5G heterogeneous network (HetNets): a self-optimization technique for vertical handover management

Purpose Vertical handover has been grown rapidly due to the mobility model improvements. These improvements are limited to certain circumstances and do not provide the support in the generic mobility, but offering vertical handover management in HetNets is very crucial and challenging. Therefore, this paper presents a vertical handoff management method using the effective network identification method. Design/methodology/approach This paper presents a vertical handoff management method using the effective network identification method. The handover triggering schemes are initially modeled to find the suitable position for starting handover using computed coverage area of the WLAN access point or cellular base station. Consequently, inappropriate networks are removed to determine the optimal network for performing the handover process. Accordingly, the network identification approach is introduced based on an adaptive particle-based Sailfish optimizer (APBSO). The APBSO is newly designed by incorporating self-adaptive particle swarm optimization (APSO) in Sailfish optimizer (SFO) and hence, modifying the update rule of the APBSO algorithm based on the location of the solutions in the past iterations. Also, the proposed APBSO is utilized for training deep-stacked autoencoder to choose the optimal weights.
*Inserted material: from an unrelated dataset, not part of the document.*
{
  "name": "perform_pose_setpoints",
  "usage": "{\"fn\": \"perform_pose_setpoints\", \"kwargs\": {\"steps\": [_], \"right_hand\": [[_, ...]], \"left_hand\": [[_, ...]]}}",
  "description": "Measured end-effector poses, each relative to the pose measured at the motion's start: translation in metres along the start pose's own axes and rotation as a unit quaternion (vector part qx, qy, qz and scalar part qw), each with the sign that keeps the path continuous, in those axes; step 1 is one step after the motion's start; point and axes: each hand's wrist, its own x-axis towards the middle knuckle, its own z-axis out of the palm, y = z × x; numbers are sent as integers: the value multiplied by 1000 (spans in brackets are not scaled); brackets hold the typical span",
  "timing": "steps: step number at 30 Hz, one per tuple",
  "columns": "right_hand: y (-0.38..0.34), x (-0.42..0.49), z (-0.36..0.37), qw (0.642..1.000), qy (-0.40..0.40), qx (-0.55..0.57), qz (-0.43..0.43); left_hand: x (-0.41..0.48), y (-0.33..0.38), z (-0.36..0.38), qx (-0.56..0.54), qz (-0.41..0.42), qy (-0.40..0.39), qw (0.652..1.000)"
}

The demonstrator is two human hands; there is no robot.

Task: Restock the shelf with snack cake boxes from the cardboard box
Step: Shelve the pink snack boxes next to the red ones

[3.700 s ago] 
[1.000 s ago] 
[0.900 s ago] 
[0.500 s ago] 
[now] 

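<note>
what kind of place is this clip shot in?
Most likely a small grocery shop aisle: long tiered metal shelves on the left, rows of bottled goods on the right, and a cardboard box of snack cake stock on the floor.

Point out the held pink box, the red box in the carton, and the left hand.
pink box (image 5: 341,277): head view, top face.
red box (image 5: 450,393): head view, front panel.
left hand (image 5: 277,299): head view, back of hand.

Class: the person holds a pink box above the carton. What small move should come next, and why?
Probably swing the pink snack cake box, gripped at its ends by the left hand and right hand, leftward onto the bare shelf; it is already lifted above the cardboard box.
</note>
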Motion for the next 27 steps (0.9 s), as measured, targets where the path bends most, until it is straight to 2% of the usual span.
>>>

Several parameters, like end to end (E2E) delay, jitter, signal-to-interference-plus-noise ratio (SINR), packet loss, handover probability (HOP) are considered to find the best network. Findings The developed APBSO-based deep stacked autoencoder outperformed than other methods with a minimal delay of 11.37 ms, minimal HOP of 0.312, maximal stay time of 7.793 s and maximal throughput of 12.726 Mbps, respectively. Originality/value The network identification approach is introduced based on an APBSO. The APBSO is newly designed by incorporating self-APSO in SFO and hence, modifying the update rule of the APBSO algorithm based on the location of the solutions in the past iterations. Also, the proposed APBSO is used for training deep-stacked autoencoder to choose the optimal weights. Several parameters, like E2E delay, jitter, SINR, packet loss and HOP are considered to find the best network. The developed APBSO-based deep stacked autoencoder outperformed than other methods with minimal delay minimal HOP, maximal stay time and maximal throughput.